Mavi Boncuk | Lycus (river of Constantinople), running through ancient Constantinople (modern Istanbul), partly underground. (see map). It entered the city from the land walls and a watch tower was erected for it's security and cleanliness. The location gave the area of Sulukule(Watery tower) it's name.
Lycus or Lykos (Greek: Λύκος), a common name for Greek rivers, seems to have originated in the impression made upon the mind of the beholder by a torrent rushing down the side of a hill, which suggested the idea of a wolf (Greek: Lykos) rushing at its prey.
"The site’s ships, bones and artifacts (and cherries) were so unusually well preserved, he maintains, because silt from the Lykos River and sand from the Marmara Sea quickly covered over the wrecks...Sediment from the Lykos, which emptied into the port, was also caught by the break-water. But instead of flowing out to sea, the alluvial soil gradually backed up, silting up the harbor. By the 12th century, the port was so shallow it was only used by small fishing boats. Four centuries later, the once-bustling harbor was a memory. A 16th-century account by Pierre Gilles, a natural historian dispatched by the French king François I to acquire manuscripts in what had become the Ottoman capital of Istanbul, describes the former Byzantine port as a garden spot covered with vegetable plots watered by waterwheels known as norias...That nemesis of nautical archeologists, the rapacious Teredo navalis mollusk, bores holes into wrecks in the open sea, ultimately turning their planks and beams into crumbly sponge.

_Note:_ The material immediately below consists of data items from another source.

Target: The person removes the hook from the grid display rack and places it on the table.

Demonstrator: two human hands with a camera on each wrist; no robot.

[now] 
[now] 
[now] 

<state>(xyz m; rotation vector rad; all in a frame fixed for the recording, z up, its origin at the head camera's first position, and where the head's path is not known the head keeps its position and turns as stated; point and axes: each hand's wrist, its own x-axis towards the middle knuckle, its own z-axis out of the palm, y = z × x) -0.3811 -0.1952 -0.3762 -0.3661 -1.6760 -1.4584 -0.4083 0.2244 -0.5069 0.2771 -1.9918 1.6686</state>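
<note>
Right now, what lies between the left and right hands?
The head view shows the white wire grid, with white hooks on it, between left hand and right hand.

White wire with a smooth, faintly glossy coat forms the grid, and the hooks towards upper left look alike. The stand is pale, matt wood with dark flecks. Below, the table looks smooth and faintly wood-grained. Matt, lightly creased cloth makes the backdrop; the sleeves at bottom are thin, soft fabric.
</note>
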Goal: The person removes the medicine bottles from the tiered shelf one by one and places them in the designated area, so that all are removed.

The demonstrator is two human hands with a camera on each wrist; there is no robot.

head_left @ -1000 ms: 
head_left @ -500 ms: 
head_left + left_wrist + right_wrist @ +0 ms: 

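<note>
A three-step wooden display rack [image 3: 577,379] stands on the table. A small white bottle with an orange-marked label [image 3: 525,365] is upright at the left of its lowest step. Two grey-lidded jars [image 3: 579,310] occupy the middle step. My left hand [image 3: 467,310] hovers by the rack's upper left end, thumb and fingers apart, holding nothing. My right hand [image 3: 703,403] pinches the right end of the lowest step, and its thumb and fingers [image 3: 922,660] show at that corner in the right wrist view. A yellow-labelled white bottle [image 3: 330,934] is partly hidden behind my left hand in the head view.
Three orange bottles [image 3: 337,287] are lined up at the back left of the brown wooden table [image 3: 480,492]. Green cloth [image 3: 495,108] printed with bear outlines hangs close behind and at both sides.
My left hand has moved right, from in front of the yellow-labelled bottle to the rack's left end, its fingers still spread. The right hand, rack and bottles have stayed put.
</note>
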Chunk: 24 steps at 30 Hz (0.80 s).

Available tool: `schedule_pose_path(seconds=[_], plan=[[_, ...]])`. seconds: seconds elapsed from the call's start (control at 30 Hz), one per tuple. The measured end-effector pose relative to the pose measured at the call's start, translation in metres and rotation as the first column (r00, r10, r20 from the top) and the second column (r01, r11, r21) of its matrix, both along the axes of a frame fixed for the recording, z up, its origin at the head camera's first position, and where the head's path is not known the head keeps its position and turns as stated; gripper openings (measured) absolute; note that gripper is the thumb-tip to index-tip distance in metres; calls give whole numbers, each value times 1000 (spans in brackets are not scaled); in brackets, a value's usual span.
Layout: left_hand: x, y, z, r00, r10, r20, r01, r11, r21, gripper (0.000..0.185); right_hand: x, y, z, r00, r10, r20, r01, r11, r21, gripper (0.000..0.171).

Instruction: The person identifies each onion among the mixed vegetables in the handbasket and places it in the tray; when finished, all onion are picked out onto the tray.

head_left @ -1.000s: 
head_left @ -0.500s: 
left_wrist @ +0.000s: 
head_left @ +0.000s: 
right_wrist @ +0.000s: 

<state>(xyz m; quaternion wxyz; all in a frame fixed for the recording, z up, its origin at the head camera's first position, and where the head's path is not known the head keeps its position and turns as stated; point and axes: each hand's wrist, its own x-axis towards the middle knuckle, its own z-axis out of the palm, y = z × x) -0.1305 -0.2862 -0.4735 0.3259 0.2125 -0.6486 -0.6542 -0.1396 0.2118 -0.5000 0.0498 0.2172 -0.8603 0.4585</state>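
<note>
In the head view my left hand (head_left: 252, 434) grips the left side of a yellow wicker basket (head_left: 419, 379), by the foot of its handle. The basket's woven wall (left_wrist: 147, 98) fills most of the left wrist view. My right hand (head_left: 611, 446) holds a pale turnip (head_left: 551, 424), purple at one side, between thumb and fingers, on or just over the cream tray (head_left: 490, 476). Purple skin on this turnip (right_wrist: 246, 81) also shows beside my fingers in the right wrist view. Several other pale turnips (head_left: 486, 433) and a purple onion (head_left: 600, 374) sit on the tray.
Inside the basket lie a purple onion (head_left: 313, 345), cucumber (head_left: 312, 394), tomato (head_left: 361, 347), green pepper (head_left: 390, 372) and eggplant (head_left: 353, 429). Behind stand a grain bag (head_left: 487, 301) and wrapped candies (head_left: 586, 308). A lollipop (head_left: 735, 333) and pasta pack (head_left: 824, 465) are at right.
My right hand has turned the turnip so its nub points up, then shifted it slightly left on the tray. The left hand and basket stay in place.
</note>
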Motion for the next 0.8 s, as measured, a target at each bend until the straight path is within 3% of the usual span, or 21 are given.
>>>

Yet Teredo did little damage at Yenikapi because the fresh-water inflow from the Lykos river kept them away."
SOURCE: Uncovering Yenikapi
SOURCE (Turkish)
Course of Changes in the Drainage Basin of Bayrampaşa (Lykos) Stream and the Yenikapı (Theodosius) Port’s Coastal Area at its Outlet (Sea of Marmara)
Kürşad Kadir Eriş, Christian Beck & Namık Çağatay İstanbul Teknik Üniversitesi, Maden Fakültesi, Jeoloji Mühendisliği Bölümü (Doğu Akdeniz Oşinografi ve Limnoloji Araştırmaları Merkezi), Avcılar, TR−34469 İstanbul, Türkiye (E-mail: akcer@itu.edu.tr)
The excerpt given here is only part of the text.